- **Stored data**:
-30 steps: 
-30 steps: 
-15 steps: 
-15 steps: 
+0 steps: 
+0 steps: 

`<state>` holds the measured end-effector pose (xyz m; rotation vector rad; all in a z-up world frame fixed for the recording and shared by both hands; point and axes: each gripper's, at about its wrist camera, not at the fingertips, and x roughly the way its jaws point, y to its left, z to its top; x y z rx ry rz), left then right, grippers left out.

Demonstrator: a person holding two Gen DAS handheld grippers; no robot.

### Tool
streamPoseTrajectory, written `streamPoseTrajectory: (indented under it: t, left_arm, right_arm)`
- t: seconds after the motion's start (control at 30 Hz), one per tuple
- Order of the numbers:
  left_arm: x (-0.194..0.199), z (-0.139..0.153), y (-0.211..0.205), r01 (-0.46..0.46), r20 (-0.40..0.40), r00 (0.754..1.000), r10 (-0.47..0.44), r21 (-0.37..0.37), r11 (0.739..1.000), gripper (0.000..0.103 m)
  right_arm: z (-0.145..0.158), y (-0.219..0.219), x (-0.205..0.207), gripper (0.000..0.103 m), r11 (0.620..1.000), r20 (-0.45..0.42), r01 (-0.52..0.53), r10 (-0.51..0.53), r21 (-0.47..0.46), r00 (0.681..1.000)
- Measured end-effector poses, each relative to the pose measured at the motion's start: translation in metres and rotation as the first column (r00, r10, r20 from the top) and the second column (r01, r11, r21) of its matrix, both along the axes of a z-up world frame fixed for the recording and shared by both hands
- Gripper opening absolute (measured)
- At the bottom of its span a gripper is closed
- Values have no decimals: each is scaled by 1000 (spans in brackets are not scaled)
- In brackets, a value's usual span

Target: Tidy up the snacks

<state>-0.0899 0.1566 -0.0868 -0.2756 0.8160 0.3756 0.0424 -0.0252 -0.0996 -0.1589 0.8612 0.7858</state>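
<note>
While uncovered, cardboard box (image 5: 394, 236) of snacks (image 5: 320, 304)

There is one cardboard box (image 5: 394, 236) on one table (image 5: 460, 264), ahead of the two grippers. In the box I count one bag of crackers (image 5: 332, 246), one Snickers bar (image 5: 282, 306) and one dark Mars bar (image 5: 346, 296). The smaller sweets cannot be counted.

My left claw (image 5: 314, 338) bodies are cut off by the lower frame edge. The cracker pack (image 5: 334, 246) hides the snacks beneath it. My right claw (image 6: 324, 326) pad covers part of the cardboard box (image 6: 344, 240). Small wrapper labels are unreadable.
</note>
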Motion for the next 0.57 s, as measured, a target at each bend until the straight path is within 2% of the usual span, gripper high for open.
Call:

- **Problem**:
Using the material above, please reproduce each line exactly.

- **Reply to the task**:
-30 steps: 
-30 steps: 
-15 steps: 
-15 steps: 
+0 steps: 
+0 steps: 

`<state>` holds the measured end-effector pose (xyz m; rotation vector rad; all in a z-up world frame fixed for the recording and shared by both hands; point and axes: each gripper's, at about its wrist camera, not at the fingertips, and x roughly the way its jaws point, y to its left, z to its top; x y z rx ry rz), left then right, grippers left out.

Demonstrator: a person holding two Gen DAS handheld grippers; no robot.

### Tool
streamPoseTrajectory, written `streamPoseTrajectory: (indented under it: t, left_arm, right_arm)`
- t: seconds after the motion's start (control at 30 Hz), one per tuple
- Order of the numbers:
  left_arm: x (-0.194..0.199), z (-0.139..0.153), y (-0.211..0.205), r01 (-0.46..0.46), r20 (-0.40..0.40), r00 (0.754..1.000), r10 (-0.47..0.44), r21 (-0.37..0.37), r11 (0.739..1.000), gripper (0.000..0.103 m)
  right_arm: z (-0.145..0.158), y (-0.219..0.219), x (-0.205..0.207), gripper (0.000..0.103 m), r11 (0.620..1.000), r20 (-0.45..0.42), r01 (-0.52..0.53), r10 (-0.51..0.53), r21 (-0.47..0.46), r00 (0.681..1.000)
- Measured end-effector poses, each relative to the pose measured at the motion's start: translation in metres and rotation as the first column (r00, r10, r20 from the top) and the second column (r01, r11, r21) of its matrix, both along the axes of a z-up world frame fixed for the recording and shared by both hands
- Gripper opening absolute (measured)
- At the bottom of its span a gripper is closed
- Values have no decimals: each is scaled by 1000 (spans in brackets are not scaled)
- In brackets, a value's usual span

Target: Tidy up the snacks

<state>-0.0899 0.1566 -0.0868 -0.2756 0.8160 0.3756 0.0424 -0.0252 -0.0996 -0.1589 0.8612 0.7858</state>
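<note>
While uncovered, cardboard box (image 5: 394, 236) of snacks (image 5: 320, 304)

There is one cardboard box (image 5: 394, 236) on one table (image 5: 460, 264), ahead of the two grippers. In the box I count one bag of crackers (image 5: 332, 246), one Snickers bar (image 5: 282, 306) and one dark Mars bar (image 5: 346, 296). The smaller sweets cannot be counted.

My left claw (image 5: 314, 338) bodies are cut off by the lower frame edge. The cracker pack (image 5: 334, 246) hides the snacks beneath it. My right claw (image 6: 324, 326) pad covers part of the cardboard box (image 6: 344, 240). Small wrapper labels are unreadable.
</note>
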Motion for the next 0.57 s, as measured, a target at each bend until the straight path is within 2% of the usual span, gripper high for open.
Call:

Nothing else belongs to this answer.